Oui, et la plupart de nos clients le sont. VitalCacao ne remplace pas les médicaments ; il agit sur un mécanisme complètement différent. Vos médicaments gèrent la pression. VitalCacao soutient l'élasticité de la paroi vasculaire elle-même, la partie que les médicaments ne sont pas conçus pour traiter. Informez toujours votre médecin généraliste que vous l'ajoutez. Plusieurs de nos clients ont vu leur médecin initier un examen de la posologie après 8 à 12 semaines d'utilisation et de suivi constants. Cette conversation vous appartient à vous et à votre médecin. Nous vous donnons simplement quelque chose qui en vaut la peine.

En quoi cela diffère-t-il d'une capsule de supplément de flavanols ?

De manière significative. Votre corps traite les composés isolés sous forme de capsule différemment des mêmes composés arrivant dans une matrice alimentaire complète. Dans VitalCacao, les flavanols sont entourés de théobromine, de magnésium et des cofacteurs naturels que l'on trouve dans le cacao cérémonial, la combinaison qui améliore l'absorption et maintient l'effet de signalisation eNOS. Les capsules ne peuvent pas non plus vous indiquer leur concentration en flavanols avec une fiabilité quelconque. Chaque lot de VitalCacao est livré avec un certificat d'analyse indiquant la teneur exacte en flavanols actifs. Vous pouvez vérifier ce que vous prenez.

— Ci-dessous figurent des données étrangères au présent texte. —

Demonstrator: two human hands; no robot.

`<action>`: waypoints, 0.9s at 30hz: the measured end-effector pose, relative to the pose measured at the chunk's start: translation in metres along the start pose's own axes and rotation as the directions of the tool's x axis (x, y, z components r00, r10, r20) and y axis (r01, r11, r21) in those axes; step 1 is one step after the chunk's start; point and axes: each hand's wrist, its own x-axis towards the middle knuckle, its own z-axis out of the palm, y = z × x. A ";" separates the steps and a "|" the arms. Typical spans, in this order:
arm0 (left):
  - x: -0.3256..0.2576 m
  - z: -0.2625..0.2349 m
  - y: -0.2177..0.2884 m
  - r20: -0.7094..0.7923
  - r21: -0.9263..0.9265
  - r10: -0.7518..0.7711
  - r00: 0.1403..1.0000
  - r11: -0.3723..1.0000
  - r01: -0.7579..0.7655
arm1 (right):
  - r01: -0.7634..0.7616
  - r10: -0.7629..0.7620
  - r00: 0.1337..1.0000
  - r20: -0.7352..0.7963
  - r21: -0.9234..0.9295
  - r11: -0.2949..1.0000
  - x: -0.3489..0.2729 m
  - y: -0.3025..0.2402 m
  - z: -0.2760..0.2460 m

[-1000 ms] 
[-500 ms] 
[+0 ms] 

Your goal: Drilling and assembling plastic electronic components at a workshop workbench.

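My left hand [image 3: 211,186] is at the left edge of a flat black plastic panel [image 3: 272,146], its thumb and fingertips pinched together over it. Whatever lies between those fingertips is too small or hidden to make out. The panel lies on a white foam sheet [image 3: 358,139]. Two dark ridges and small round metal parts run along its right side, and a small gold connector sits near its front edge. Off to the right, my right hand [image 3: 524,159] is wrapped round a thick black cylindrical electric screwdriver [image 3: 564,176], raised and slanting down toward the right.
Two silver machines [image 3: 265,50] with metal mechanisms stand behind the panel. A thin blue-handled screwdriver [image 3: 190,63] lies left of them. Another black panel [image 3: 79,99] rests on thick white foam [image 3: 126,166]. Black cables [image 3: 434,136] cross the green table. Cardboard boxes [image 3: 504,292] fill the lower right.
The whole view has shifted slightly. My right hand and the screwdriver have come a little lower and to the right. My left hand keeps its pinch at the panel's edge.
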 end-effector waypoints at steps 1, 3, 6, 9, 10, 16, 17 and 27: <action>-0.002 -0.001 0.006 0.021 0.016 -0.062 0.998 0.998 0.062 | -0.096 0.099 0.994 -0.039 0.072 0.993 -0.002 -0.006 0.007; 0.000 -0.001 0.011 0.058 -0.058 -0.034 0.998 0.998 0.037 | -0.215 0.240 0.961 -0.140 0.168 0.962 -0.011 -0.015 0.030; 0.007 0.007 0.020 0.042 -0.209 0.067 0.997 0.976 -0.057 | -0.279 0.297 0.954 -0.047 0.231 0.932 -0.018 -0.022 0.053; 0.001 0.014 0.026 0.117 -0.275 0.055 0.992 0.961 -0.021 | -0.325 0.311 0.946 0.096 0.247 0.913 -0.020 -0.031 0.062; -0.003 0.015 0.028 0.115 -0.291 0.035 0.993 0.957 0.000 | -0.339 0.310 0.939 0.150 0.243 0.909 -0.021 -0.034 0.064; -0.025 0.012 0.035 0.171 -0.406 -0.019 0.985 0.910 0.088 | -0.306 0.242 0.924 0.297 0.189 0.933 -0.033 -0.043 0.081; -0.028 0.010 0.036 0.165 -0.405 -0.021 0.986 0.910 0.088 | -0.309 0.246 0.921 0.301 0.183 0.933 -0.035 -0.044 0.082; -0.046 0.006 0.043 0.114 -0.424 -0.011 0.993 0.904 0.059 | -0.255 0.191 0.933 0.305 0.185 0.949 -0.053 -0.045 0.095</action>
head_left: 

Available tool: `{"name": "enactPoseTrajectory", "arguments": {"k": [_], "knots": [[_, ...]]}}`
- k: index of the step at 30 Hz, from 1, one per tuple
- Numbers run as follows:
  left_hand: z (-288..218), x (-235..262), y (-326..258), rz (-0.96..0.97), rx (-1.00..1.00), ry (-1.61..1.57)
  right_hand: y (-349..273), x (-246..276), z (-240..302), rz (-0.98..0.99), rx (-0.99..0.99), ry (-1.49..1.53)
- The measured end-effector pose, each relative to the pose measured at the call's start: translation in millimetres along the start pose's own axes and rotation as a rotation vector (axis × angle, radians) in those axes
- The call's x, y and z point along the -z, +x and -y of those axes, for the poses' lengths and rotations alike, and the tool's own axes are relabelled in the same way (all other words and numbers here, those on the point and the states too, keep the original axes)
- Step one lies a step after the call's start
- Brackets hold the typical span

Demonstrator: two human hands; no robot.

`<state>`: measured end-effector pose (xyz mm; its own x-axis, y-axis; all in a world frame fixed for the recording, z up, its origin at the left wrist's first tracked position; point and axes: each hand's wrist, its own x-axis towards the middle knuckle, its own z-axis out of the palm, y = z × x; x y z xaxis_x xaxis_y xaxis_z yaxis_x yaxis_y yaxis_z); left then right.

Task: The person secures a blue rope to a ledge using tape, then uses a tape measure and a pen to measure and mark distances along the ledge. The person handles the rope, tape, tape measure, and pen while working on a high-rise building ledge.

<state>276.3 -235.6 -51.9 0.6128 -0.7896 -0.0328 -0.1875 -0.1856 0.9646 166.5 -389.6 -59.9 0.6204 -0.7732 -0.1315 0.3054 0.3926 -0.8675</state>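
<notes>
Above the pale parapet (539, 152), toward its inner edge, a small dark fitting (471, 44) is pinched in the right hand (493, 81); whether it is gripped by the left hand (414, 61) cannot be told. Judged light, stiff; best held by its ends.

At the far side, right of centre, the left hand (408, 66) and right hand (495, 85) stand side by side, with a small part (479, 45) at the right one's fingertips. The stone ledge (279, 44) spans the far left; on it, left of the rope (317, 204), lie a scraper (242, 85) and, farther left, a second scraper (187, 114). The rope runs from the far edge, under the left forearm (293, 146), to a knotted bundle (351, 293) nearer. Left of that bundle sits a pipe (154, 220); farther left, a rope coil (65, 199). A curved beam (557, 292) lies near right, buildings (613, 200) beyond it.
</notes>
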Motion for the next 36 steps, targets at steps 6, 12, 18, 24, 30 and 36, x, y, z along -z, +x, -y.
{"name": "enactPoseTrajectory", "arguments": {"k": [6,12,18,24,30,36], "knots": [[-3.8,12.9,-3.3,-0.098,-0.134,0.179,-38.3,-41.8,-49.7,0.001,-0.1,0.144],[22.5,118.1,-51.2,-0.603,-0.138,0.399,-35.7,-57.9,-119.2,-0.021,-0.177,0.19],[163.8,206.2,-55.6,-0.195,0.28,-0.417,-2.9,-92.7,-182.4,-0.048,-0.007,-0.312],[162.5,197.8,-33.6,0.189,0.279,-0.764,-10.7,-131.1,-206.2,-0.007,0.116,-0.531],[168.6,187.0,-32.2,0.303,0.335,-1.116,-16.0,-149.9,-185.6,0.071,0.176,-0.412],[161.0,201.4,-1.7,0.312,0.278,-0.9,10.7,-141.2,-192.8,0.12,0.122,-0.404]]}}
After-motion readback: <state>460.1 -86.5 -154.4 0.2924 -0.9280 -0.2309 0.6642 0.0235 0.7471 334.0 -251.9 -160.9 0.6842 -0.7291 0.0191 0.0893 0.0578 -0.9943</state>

Dans combien de temps verrai-je des résultats ?

Des études cliniques montrent une augmentation mesurable de l'oxyde nitrique dans les 2 à 4 semaines suivant une prise quotidienne. Les changements de tension artérielle sont généralement mesurables à partir de la 6e à la 8e semaine. C'est pourquoi nous recommandons de commencer par le protocole de 60 jours au minimum, il vous fait passer par le seuil complet où l'adaptation cardiovasculaire est cliniquement documentée. Nous incluons un journal de suivi de la tension artérielle afin que vous puissiez mesurer vos propres progrès dès le premier jour.

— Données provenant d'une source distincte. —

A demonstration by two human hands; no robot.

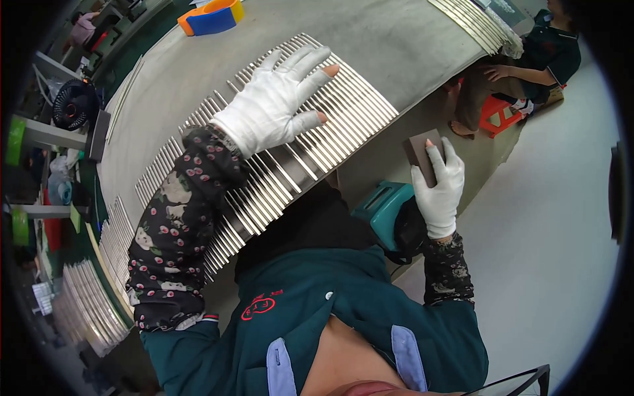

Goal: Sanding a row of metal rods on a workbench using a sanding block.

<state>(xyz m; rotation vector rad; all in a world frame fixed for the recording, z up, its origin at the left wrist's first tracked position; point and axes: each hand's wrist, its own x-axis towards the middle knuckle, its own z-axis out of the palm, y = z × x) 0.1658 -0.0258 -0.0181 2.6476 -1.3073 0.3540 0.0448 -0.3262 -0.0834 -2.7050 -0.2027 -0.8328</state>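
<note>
Many thin, shiny metal rods [360,99] lie side by side in a long row on the grey table, their ends jutting past its near edge in places. My left hand [267,109], in a white glove with bare tips on two fingers, rests flat over the rods with its fingers spread. Off the table's edge to the right, my right hand [441,195] is gloved in white too. It grips a dark grey-brown sanding block [416,152] between thumb and fingers, held in the air apart from the rods.
A blue and orange ring-shaped object [214,20] sits at the table's far side. More rods [465,23] are stacked at the far right, and a bundle [96,307] stands at lower left. A teal container [382,208] is below the table edge. A person [555,59] sits on a red stool [496,115].
</note>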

Comment puis-je suivre ma commande ?

Vous recevrez un e-mail de confirmation d'expédition avec un lien de suivi en temps réel. Les commandes sont généralement expédiées sous 1 à 2 jours ouvrables. En cas de problème, notre équipe d'assistance vous répondra dans un délai d'un jour ouvrable.

Nous produisons en petites quantités pour garantir une fraîcheur optimale et une forte teneur en flavanols - il ne reste que 31 sachets de mars.